You could prescribe the same session to two different climbers of the same ability, and each might have massively different experiences. For example, you could suggest a session of weight training and bouldering, as follows:
3 sets of 5 pull-ups
3 sets of 5 squats
3 sets of 5 push-ups
3 sets of 5 deadlifts
45 minutes hard bouldering, 1 problem every 5 minutes.
Athlete one might do all the pull-ups, squats, and push-ups at bodyweight, and pick up a 135-pound bar for the deadlifts. For most healthy and strong climbers, these loads might be no more than a quick warm-up. Athlete two might go for bodyweight + 75 pounds for the pull-up, squats at 225 poundws, five one-arm push-ups on each side, and deadlifting 405. This is an entirely different load and might take a week to recover from.
In the bouldering gym, athlete one might do nine V3 problems in 45 minutes, where athlete two might do nine V9s. Again, big difference.
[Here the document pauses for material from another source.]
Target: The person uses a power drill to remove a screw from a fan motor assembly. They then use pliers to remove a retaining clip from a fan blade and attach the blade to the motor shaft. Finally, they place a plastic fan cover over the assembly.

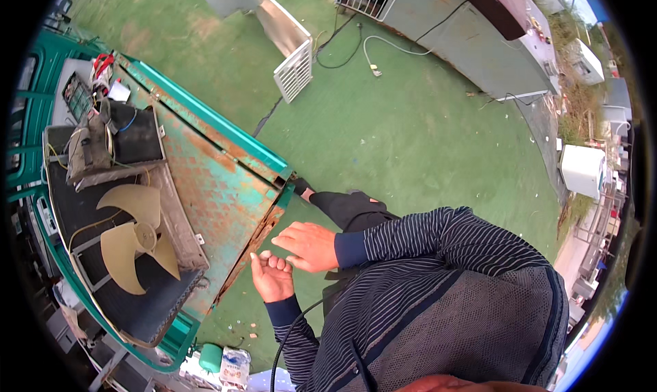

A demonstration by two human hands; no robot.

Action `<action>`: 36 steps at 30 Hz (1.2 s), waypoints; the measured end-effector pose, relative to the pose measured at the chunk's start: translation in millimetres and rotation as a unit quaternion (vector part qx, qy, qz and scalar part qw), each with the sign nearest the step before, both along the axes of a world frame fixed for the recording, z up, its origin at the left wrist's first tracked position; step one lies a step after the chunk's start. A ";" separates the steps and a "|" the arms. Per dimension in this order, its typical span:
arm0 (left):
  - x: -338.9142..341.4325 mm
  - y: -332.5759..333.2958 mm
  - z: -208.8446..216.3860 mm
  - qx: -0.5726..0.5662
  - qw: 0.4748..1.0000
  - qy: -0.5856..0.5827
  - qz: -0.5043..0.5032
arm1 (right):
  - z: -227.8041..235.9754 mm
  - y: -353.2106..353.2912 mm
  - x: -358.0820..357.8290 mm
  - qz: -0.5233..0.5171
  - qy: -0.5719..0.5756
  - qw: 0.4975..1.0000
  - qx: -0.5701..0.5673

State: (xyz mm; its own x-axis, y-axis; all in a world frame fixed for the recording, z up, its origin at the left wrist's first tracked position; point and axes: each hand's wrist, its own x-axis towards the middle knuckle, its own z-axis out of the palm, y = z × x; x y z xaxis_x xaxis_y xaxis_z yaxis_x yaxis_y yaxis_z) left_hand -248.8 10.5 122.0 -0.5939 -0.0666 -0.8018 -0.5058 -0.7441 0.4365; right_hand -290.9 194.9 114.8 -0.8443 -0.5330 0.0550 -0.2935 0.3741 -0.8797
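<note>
My left hand (274,280) is palm up with its fingers curled in and its thumb pointing out; I see nothing in it. Just beside it, my right hand (311,247) shows its back, the fingers stretched toward the left and close to the left fingertips. Both hands are in the air near the corner of a rusty green cargo bed (212,193). On that bed lies a dark open air-conditioner outdoor unit (123,317), with a beige fan blade (126,251) in it.
Grey parts and a dark box (137,133) sit at the bed's far end. A bent metal panel with a grille (294,70) lies on the green floor (410,138). Beyond are a large grey metal cabinet (445,39) and a loose white cable (369,46). White boxes (582,169) stand right.
</note>
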 end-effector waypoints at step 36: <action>71.5 427.1 16.2 -0.024 0.999 -0.010 -0.023 | -60.6 595.6 25.7 -0.098 -0.174 0.949 0.243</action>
Many coaches are just trying to get their plans out there and move on to the next athlete’s program, and neglect prescribing how hard the sessions should feel. Did the coach plan on bodyweight loads and onsight level problems, or did he/ she want the athletes to train close to their maximum strength and do limit-level boulders? If the training is too easy, the climber doesn’t adapt to the training as expected. If the program is too hard, the climber may overtrain, losing ground and facing increased potential for injury.
Coaches are easy to find these days. Good coaches are harder to find. Beware a coach who seems to create cookie-cutter plans and hesitates to adjust a program. As facilities improve and education opportunities grow, I hope to see fewer of these errors in the gyms. Your training should be hard, but it should also work.
Steve Bechtel is a climbing coach and gym owner in Lander, Wyoming. He is the founder of Climb Strong, a training and coaching company, and is the director of education for Performance Climbing Coach certification and seminars. He has been climbing for 35 years.